### Activity
Write out each line from the data below that includes the word "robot".

(Data items)
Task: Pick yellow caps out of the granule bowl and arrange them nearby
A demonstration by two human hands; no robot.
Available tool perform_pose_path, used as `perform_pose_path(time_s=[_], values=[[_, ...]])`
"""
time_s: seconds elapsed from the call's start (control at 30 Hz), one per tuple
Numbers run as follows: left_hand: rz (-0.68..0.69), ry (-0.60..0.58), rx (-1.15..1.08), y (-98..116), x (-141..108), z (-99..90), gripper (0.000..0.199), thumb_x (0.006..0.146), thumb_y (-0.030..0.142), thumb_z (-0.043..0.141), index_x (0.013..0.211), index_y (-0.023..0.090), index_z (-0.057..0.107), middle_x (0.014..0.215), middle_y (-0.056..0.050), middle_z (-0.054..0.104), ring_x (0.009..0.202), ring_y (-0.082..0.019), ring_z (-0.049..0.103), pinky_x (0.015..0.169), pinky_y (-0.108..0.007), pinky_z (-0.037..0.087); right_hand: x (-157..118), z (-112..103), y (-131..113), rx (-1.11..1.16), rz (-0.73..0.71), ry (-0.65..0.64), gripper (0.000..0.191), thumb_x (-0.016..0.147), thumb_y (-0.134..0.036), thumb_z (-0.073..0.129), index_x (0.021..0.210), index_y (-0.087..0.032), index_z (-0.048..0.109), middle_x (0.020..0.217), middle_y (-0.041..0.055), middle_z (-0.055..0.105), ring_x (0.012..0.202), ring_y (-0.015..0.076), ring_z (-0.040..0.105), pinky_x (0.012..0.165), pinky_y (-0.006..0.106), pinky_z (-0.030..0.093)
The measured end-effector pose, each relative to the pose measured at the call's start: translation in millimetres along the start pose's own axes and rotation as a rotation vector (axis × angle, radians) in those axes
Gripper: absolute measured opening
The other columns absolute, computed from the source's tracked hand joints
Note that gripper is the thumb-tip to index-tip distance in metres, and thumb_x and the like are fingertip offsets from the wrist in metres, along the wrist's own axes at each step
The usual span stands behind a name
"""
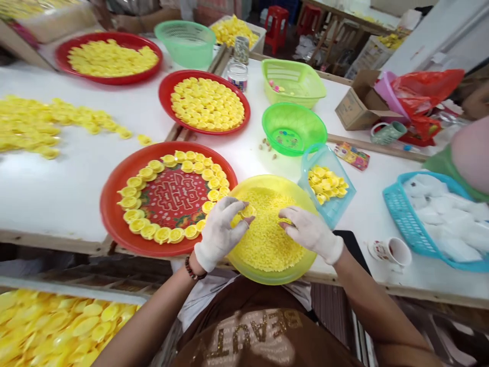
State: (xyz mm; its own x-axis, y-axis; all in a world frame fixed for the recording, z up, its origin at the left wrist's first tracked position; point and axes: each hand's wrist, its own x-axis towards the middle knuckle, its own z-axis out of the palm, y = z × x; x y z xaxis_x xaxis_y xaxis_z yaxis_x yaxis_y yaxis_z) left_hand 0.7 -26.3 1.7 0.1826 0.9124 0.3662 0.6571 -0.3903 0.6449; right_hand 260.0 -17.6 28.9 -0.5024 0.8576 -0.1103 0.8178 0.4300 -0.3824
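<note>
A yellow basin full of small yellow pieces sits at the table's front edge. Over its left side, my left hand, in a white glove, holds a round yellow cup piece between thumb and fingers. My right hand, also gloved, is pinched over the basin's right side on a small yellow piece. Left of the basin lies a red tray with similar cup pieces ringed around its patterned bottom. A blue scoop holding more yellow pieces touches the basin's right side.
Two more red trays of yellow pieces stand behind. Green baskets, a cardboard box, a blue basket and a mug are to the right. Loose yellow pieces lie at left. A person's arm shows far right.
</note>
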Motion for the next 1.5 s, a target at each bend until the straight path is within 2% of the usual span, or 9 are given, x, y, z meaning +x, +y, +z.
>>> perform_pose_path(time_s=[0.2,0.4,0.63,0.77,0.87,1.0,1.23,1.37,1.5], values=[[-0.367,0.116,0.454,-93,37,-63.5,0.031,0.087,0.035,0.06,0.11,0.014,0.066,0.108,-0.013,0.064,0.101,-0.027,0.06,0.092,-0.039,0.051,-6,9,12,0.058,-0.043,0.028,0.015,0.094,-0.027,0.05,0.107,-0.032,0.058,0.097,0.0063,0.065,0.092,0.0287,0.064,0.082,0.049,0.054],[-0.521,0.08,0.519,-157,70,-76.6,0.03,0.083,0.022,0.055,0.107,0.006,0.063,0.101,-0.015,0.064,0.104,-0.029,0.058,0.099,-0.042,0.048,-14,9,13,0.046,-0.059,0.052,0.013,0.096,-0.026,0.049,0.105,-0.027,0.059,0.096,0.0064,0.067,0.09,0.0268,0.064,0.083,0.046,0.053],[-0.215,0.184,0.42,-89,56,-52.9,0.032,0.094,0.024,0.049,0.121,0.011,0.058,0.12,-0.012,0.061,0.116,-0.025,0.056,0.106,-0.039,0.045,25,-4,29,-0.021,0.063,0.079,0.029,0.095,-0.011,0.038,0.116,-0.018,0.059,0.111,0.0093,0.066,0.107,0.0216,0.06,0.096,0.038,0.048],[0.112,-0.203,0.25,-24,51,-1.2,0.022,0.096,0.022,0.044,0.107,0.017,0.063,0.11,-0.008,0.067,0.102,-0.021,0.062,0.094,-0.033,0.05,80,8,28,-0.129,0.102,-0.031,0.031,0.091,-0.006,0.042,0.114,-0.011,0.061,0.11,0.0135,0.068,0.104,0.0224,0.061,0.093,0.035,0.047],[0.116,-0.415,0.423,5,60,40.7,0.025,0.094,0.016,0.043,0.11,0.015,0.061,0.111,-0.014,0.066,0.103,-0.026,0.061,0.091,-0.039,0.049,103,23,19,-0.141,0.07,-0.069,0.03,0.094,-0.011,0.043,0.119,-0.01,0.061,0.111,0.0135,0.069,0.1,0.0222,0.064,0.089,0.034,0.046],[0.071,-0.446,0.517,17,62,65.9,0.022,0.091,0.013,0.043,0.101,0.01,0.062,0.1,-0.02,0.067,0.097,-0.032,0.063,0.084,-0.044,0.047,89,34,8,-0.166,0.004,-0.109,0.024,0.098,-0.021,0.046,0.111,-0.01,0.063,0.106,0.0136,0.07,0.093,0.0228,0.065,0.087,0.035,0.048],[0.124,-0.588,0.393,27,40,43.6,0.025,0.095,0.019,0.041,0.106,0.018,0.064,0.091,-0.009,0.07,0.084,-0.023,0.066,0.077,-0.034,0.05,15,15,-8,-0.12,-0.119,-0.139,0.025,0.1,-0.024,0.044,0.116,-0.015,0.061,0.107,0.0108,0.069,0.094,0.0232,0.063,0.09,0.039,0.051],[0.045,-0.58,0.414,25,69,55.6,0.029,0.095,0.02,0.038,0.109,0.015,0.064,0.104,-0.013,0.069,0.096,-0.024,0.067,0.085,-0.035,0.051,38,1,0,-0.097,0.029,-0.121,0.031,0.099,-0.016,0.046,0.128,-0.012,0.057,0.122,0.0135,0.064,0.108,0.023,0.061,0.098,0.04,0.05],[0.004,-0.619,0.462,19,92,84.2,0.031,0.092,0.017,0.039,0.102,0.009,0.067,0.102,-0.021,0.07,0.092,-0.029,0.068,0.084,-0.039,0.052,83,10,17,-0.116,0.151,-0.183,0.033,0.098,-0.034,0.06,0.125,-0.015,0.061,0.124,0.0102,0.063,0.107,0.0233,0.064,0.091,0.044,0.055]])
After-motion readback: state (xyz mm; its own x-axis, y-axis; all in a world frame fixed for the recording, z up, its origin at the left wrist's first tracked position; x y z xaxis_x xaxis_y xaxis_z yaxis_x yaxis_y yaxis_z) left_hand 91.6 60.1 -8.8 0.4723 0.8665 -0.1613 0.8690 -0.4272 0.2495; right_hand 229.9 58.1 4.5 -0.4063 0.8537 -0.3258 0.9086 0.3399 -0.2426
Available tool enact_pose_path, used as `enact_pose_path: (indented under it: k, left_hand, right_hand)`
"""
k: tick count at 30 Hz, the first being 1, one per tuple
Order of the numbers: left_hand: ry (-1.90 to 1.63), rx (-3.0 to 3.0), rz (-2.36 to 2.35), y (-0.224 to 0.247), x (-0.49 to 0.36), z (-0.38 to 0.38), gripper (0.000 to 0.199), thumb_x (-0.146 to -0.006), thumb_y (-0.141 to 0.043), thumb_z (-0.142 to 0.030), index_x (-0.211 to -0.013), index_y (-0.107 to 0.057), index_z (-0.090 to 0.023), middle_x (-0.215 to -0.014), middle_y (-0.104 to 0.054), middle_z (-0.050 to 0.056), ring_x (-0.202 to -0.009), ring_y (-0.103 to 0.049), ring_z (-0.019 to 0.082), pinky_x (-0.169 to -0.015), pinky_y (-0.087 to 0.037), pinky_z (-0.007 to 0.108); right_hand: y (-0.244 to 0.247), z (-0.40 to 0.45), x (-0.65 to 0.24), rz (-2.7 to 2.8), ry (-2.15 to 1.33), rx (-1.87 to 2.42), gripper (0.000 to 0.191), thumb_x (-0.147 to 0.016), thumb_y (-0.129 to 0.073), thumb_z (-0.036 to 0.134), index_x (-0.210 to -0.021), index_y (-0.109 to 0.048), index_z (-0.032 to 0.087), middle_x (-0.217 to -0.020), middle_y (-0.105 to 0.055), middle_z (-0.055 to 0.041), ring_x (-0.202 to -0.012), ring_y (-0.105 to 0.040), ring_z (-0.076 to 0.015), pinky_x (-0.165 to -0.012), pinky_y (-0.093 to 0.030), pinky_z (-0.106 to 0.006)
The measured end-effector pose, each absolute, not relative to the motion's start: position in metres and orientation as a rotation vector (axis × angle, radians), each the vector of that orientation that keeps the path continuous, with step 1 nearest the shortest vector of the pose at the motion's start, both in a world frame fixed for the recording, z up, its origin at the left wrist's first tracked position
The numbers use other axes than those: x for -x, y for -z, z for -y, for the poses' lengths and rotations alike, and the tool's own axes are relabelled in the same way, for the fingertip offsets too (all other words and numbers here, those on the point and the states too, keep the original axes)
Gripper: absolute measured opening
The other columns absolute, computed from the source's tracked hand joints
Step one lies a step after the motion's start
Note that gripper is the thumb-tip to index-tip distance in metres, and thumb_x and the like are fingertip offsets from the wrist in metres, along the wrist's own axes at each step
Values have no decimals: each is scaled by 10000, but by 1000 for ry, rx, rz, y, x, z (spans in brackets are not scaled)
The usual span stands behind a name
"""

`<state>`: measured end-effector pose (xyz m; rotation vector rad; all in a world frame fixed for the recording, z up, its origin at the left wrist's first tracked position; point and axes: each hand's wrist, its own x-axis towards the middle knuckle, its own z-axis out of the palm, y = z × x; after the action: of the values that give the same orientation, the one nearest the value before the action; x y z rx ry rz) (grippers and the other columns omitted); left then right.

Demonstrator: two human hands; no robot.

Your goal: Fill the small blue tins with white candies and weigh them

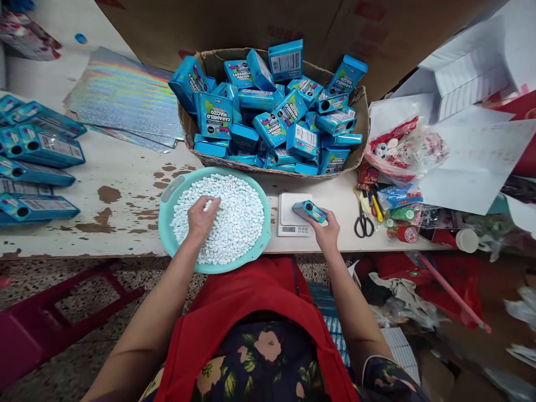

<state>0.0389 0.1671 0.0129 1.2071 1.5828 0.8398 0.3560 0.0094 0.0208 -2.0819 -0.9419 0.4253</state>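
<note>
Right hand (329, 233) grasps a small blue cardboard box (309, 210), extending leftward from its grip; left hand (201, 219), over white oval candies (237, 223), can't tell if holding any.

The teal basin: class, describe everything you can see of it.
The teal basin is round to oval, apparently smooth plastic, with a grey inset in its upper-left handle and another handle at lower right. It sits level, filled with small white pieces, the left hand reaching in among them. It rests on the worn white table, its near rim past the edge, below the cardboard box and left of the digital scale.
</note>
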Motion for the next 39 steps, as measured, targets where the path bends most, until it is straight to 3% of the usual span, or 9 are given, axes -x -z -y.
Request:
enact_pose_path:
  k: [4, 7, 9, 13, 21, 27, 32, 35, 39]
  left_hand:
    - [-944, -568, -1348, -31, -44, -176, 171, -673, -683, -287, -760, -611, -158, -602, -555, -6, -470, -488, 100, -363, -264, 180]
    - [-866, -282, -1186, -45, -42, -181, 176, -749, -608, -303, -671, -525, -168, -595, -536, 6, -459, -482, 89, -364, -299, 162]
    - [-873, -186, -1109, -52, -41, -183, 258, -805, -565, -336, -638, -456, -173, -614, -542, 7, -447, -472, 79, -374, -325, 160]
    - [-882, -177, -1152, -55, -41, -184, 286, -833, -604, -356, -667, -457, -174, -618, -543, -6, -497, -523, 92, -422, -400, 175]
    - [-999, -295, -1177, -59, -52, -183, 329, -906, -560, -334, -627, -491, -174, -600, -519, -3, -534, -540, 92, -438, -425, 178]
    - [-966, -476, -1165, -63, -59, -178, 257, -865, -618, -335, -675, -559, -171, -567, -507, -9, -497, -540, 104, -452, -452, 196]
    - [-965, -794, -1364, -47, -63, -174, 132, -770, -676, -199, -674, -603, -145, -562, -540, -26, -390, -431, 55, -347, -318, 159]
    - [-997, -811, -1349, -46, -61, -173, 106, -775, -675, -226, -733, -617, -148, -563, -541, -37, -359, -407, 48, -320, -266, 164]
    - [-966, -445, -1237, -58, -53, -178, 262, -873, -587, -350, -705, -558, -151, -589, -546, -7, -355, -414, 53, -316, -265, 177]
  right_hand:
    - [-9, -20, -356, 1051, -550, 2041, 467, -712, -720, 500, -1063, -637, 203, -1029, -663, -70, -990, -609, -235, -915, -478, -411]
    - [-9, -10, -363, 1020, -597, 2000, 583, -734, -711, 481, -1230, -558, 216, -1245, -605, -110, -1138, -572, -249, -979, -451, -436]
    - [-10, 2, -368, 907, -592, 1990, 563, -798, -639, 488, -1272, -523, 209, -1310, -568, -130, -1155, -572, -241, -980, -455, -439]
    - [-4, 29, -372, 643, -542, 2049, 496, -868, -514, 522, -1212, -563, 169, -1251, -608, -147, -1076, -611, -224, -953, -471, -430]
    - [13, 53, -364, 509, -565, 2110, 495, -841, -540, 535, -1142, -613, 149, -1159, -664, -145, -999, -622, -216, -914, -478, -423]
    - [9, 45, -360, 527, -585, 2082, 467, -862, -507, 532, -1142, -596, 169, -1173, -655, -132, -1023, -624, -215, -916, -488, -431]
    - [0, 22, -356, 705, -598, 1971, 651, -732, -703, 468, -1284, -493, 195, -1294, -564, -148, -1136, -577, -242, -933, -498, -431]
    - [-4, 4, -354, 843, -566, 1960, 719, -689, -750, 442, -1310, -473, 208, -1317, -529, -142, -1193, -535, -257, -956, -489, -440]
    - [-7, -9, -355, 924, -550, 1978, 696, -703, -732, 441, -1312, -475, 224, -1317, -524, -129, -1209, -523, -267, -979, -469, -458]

### Task result
A demonstration by two human hands; no robot.
Demonstrator: two human hands; no robot.

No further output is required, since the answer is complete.